▶ [Activity]:
Would you output the entries below only from the line containing "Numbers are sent" through the line containing "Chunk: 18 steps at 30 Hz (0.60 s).", exactly as they stand and with both ends included?
[[ Records for the task open ]]
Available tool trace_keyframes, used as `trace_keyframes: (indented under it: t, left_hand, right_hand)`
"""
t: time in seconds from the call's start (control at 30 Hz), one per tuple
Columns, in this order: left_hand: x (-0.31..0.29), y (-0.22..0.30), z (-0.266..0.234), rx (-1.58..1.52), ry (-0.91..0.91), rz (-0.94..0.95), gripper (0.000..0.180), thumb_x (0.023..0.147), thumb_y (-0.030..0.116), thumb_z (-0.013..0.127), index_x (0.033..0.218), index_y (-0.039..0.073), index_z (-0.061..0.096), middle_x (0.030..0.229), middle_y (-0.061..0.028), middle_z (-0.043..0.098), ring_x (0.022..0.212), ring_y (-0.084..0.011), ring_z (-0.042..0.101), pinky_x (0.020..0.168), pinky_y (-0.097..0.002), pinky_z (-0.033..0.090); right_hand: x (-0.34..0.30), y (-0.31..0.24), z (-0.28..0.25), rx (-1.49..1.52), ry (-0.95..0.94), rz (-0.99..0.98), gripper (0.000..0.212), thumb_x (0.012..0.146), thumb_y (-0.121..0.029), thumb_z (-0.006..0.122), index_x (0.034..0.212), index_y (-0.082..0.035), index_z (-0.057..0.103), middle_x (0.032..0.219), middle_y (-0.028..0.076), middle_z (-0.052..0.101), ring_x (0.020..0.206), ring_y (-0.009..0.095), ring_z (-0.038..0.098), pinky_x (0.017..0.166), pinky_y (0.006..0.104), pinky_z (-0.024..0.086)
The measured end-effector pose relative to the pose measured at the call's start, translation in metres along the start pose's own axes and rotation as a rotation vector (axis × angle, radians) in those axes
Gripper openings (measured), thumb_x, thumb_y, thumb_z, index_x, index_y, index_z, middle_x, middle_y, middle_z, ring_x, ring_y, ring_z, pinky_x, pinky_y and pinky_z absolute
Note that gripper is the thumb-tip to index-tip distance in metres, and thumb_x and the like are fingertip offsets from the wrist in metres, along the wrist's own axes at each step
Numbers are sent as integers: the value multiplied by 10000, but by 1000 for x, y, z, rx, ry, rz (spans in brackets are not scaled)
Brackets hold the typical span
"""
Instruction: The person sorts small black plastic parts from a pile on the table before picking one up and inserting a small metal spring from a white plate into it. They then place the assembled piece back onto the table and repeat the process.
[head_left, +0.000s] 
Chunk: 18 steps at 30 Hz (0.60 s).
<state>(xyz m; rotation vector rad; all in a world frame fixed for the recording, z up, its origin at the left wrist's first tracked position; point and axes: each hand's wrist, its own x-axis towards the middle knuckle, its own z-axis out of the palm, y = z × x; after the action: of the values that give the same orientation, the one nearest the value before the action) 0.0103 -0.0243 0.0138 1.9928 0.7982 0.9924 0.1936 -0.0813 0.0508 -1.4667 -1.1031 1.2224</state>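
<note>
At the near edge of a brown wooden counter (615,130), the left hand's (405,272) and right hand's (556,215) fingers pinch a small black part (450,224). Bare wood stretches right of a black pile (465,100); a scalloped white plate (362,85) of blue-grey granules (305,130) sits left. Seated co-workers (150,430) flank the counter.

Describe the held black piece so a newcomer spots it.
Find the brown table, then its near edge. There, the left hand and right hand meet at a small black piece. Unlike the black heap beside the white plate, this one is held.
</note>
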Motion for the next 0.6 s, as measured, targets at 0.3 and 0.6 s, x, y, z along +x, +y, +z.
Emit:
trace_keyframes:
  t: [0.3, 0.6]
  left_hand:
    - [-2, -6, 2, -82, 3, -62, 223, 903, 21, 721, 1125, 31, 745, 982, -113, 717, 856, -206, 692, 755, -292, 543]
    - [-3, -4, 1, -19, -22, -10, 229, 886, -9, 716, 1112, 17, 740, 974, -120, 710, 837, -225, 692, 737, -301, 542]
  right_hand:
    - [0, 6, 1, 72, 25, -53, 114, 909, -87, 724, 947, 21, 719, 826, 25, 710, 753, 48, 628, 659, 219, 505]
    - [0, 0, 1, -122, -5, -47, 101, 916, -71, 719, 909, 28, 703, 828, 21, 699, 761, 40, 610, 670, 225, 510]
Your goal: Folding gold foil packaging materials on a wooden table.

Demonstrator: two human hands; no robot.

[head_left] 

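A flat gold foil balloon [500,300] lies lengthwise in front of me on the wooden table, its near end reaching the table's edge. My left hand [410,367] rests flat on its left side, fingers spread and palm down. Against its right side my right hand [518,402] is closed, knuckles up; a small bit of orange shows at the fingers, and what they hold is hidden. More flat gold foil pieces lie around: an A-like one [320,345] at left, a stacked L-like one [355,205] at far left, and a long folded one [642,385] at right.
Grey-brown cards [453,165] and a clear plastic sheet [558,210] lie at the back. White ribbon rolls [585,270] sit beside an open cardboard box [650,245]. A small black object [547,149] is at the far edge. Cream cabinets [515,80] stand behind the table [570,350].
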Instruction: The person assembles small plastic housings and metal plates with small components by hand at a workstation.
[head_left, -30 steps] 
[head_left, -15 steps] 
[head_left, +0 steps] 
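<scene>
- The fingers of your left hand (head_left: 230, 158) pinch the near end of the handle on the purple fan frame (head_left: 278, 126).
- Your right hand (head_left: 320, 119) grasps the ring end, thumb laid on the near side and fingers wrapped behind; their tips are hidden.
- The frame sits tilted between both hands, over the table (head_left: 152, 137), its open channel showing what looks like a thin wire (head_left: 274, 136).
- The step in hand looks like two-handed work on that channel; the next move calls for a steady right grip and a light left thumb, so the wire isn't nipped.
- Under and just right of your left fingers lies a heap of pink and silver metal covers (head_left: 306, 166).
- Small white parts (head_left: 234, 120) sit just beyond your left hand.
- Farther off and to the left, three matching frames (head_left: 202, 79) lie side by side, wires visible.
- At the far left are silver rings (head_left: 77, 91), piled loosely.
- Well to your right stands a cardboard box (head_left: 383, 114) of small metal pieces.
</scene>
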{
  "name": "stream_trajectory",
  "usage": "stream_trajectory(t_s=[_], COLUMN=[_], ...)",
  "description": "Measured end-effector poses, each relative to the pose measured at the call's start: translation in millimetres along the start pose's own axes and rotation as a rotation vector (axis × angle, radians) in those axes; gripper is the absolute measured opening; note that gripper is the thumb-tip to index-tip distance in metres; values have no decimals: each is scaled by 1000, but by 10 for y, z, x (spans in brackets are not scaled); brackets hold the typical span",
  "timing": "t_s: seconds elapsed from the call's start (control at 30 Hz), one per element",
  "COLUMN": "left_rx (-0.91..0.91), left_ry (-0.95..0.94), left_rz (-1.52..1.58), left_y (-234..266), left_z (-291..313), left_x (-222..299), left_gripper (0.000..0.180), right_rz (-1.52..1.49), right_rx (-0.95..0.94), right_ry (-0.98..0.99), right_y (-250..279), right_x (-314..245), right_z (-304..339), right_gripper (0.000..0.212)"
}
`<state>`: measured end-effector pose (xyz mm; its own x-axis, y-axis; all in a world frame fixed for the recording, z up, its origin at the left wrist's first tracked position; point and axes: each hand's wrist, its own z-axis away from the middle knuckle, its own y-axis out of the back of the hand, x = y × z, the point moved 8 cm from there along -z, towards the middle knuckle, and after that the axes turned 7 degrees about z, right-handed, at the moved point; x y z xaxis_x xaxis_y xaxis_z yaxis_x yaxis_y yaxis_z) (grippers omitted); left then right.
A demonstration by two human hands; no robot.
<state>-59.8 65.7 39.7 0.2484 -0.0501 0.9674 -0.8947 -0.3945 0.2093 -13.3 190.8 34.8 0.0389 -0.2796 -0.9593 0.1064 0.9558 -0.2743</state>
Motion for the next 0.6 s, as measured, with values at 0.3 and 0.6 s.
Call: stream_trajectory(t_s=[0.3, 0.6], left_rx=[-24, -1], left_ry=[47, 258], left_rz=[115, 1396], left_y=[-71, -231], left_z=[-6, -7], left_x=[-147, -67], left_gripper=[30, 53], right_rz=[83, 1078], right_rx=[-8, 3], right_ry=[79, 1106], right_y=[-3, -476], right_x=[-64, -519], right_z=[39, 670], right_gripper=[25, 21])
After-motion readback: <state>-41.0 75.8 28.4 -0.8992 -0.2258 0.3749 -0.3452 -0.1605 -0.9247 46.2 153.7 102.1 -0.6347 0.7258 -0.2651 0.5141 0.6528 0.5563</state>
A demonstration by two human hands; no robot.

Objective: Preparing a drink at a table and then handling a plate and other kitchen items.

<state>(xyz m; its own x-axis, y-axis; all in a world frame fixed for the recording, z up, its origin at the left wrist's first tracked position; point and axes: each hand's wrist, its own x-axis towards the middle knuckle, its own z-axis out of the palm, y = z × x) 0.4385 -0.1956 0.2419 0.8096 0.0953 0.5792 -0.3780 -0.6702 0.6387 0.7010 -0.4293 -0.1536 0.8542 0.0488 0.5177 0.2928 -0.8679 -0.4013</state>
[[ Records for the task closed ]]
▶ [Solution to this problem]:
Numbers are sent as integers: the value multiplied by 10000, but by 1000 for x, y, z, rx, ry, rz (spans in brackets are not scaled)
Brackets hold the typical span
"""
Instruction: The person sorts small black plastic parts from a pile on the table before picking one up and inserting a small metal spring from a white plate into it. They then place the assembled piece back onto the table and repeat the process.
[head_left, +0.000s] 
Chunk: 18 steps at 30 Hz (0.60 s).

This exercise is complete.